Reeve’s story is the talk of the town, because it was the eighties and people read things. Trouble begins when Reeve is questioned about his source and just how this Harvard-educated fella could have been given so much access? Worse still is that the phony story hews awfully close that of a real pimp played by Freeman. The local district attorney believes Reeve wrote about Freeman, while Freeman’s defense attorney senses an opportunity to have the case muddled enough to result in acquittal.

This movie has the ingredients of a zany comedy, where aw shucks, this is all just one goofy mix up. “Street Smart” is better, and quite serious. Reeve becomes more successful, landing a regular television spot where he provides a safe, voyeuristic view into small crimes like graffiti and taxi fraud. Taxis. Remember those? Reeve starts to lose his sense of self and falls further into both his lie and the world it steals from.

The genius of the movie is that Freeman quickly senses and capitalizes on Reeve’s naivete. The two meet, and it’s not long before Freeman shows what his world is really like. Violent, unforgiving, predatory. The movie does a good job of illustrating the kind of tourism the privileged can engage in with regard to the poor and minorities. Freeman knows this, and uses it to his advantage. The movie makes the point explicit, but not in a hyperbolic way. Why is Reeve picking on the poor?

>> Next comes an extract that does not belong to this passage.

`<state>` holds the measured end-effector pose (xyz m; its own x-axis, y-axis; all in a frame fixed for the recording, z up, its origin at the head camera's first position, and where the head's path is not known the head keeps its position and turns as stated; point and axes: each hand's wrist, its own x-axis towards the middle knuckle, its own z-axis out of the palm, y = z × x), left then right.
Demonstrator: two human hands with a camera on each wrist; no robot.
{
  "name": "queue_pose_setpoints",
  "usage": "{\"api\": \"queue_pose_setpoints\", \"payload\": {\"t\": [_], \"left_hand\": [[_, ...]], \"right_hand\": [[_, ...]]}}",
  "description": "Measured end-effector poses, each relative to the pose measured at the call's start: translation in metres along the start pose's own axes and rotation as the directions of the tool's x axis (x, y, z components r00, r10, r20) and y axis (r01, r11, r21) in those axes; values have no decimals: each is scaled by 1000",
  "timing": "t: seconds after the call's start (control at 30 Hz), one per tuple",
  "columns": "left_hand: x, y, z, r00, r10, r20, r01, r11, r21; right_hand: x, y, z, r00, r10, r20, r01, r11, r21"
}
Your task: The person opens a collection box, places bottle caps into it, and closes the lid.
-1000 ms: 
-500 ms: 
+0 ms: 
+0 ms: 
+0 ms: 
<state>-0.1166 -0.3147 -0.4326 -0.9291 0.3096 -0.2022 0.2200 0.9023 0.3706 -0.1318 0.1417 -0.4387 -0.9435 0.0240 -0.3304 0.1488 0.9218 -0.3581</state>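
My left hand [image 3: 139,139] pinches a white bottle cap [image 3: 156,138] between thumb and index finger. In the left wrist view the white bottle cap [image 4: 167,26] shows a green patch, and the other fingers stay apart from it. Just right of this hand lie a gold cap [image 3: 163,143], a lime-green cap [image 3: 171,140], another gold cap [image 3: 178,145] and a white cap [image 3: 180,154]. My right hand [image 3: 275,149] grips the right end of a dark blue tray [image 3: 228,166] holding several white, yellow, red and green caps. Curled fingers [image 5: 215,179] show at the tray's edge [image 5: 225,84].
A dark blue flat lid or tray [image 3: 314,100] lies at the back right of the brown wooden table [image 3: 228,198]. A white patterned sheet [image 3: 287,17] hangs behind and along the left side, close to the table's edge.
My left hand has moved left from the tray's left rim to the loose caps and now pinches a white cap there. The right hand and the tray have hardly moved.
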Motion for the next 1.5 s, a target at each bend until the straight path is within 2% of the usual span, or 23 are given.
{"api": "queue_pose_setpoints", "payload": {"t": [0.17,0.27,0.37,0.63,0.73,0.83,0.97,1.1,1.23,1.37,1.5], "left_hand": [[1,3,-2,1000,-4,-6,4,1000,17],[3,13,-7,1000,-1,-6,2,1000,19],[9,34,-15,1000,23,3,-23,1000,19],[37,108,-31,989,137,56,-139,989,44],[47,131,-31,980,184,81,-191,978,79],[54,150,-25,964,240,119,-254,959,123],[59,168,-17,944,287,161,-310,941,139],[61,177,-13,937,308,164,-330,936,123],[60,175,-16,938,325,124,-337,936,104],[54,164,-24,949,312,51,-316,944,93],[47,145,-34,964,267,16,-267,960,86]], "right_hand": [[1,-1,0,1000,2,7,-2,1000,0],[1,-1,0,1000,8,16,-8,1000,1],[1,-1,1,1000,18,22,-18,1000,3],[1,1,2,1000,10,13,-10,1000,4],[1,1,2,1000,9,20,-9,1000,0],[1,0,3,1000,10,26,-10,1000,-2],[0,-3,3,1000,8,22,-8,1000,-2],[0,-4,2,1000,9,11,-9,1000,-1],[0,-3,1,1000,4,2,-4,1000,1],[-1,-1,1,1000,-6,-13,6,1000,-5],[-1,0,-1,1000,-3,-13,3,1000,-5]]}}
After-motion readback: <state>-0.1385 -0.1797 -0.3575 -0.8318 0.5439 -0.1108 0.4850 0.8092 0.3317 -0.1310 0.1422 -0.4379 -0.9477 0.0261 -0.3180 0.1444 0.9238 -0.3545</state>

“Street Smart” was Freeman’s breakout role, earning him a well-deserved Academy Award nomination. Freeman provides his villain with dignity of sorts, fluctuating between harsh violence and a type of paternalism for those he controls. We’re shown a human with both mercy and uncertainty, instead of cartoonish fantasy that patronizes the viewer.

The movie is effective social commentary that is more relevant today than it was in the eighties. Everyone including Reeve seems corrupt. Truth only matters when there’s not profit to worry about. The district attorney, Reeve’s long-suffering girlfriend, and a prostitute Reeve befriends are not corrupt and show how vulnerable the good can be in a terrible world. The movie is quite strong here and makes me wonder why more haven’t seen it.

I’m reminded of the 2001 movie that everyone has seen: “Training Day”. If you liked “Training Day” there’s something wrong with you, or you haven’t seen far superior movies like “Street Smart”. Denzel Washington is amazing in “Training Day” but the movie is quite poorly strung together. The borrowed premise is similar. A privileged, white outsider doesn’t belong in the world he finds himself in while showing the audience that this underworld is filled with real human beings trying to survive.

“Street Smart” is quite a good movie that misses its chance to be a great. Despite all the careful commentary and willingness to show the brutality of life, we get a far more typical Hollywood ending. In one sense the ending shows us what typically happens to those with fewer means. Reeve isn’t a hero and great movie would have haunted us with that.